## What is being asked
Give exactly the lines from the one with "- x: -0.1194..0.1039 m" through the final line of the listing below, both included, leaving out any pictures.

The data Block Start

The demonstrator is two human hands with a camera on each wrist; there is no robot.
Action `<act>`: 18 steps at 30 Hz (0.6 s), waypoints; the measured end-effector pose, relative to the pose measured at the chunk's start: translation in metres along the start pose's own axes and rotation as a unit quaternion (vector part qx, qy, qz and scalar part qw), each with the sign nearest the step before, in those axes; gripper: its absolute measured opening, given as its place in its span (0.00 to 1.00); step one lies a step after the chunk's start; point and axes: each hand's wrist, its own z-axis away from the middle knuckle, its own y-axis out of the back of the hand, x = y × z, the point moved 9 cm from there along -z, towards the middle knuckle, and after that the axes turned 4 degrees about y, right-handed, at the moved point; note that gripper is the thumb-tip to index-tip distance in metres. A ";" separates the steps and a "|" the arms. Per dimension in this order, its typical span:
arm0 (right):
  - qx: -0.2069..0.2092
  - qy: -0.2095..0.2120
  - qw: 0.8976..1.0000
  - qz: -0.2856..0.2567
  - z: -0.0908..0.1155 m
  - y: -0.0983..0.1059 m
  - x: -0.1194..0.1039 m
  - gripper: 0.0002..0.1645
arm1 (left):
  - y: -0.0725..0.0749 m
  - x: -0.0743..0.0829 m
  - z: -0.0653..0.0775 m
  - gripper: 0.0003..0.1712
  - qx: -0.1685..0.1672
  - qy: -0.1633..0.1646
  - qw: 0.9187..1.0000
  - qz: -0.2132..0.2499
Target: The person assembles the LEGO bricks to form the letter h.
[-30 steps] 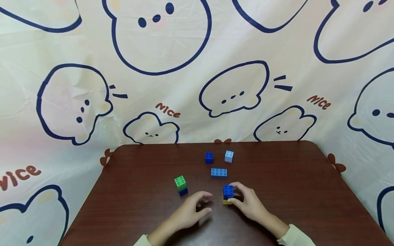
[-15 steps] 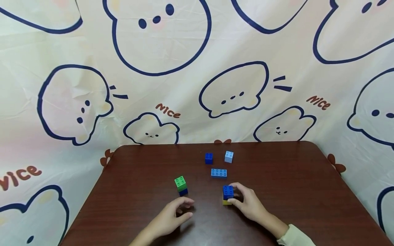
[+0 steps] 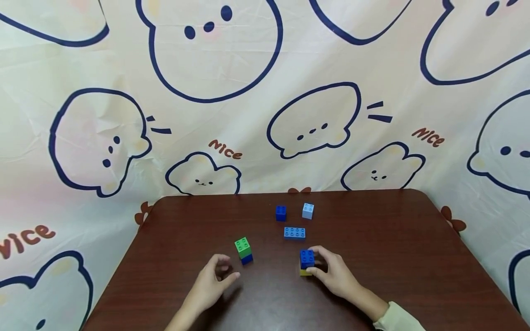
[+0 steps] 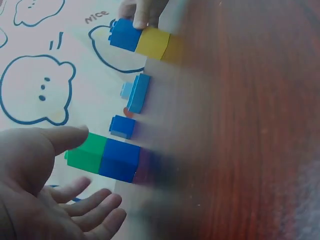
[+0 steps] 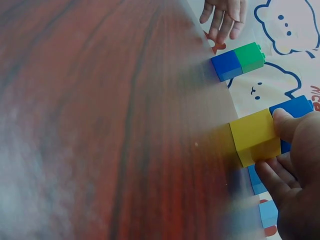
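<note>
Just beyond the left hand [image 3: 209, 283] and to its right, near but apart: a green-and-blue stack [image 3: 243, 251], green on top, upright on the bench [image 3: 372, 239] with its long axis vertical. Looks clearly closer to this hand than to the right hand [image 3: 334, 274]. Overlaps the left thumb in the left wrist view, yet shows a gap from above, so seems untouched. In the left hand, nothing held: thumb spread away from loosely curved fingers, space between them facing the stack. In the right hand, a pinch on the blue-and-yellow stack [image 3: 307, 259], blue above yellow, also upright, with thumb about at the seam and fingers on the opposite side. Farther back, a long blue block [image 3: 294, 233] lying crosswise, then a small blue block [image 3: 280, 213] and a light blue block [image 3: 308, 210]
</note>
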 end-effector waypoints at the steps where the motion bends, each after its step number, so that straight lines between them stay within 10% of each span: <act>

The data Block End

## The completed task
  - x: -0.1194..0.1039 m
  - gripper: 0.0002..0.1645
arm1 (left):
  - y: -0.0725..0.0749 m
  - x: -0.0743..0.0829 m
  - z: -0.0653..0.0775 m
  - gripper: 0.0003..0.1712
  - qx: -0.1685..0.1672
  - qy: -0.1633..0.1646
  - qw: 0.9187..1.0000
  - qz: -0.2132..0.2499
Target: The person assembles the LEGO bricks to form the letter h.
[-30 steps] 
[-15 steps] 
[+0 steps] 
[+0 steps] 
[+0 steps] 
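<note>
Just beyond the left hand [image 3: 209, 283] and to its right, near but apart: a green-and-blue stack [image 3: 243, 251], green on top, upright on the bench [image 3: 372, 239] with its long axis vertical. Looks clearly closer to this hand than to the right hand [image 3: 334, 274]. Overlaps the left thumb in the left wrist view, yet shows a gap from above, so seems untouched. In the left hand, nothing held: thumb spread away from loosely curved fingers, space between them facing the stack. In the right hand, a pinch on the blue-and-yellow stack [image 3: 307, 259], blue above yellow, also upright, with thumb about at the seam and fingers on the opposite side. Farther back, a long blue block [image 3: 294, 233] lying crosswise, then a small blue block [image 3: 280, 213] and a light blue block [image 3: 308, 210]
</note>
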 end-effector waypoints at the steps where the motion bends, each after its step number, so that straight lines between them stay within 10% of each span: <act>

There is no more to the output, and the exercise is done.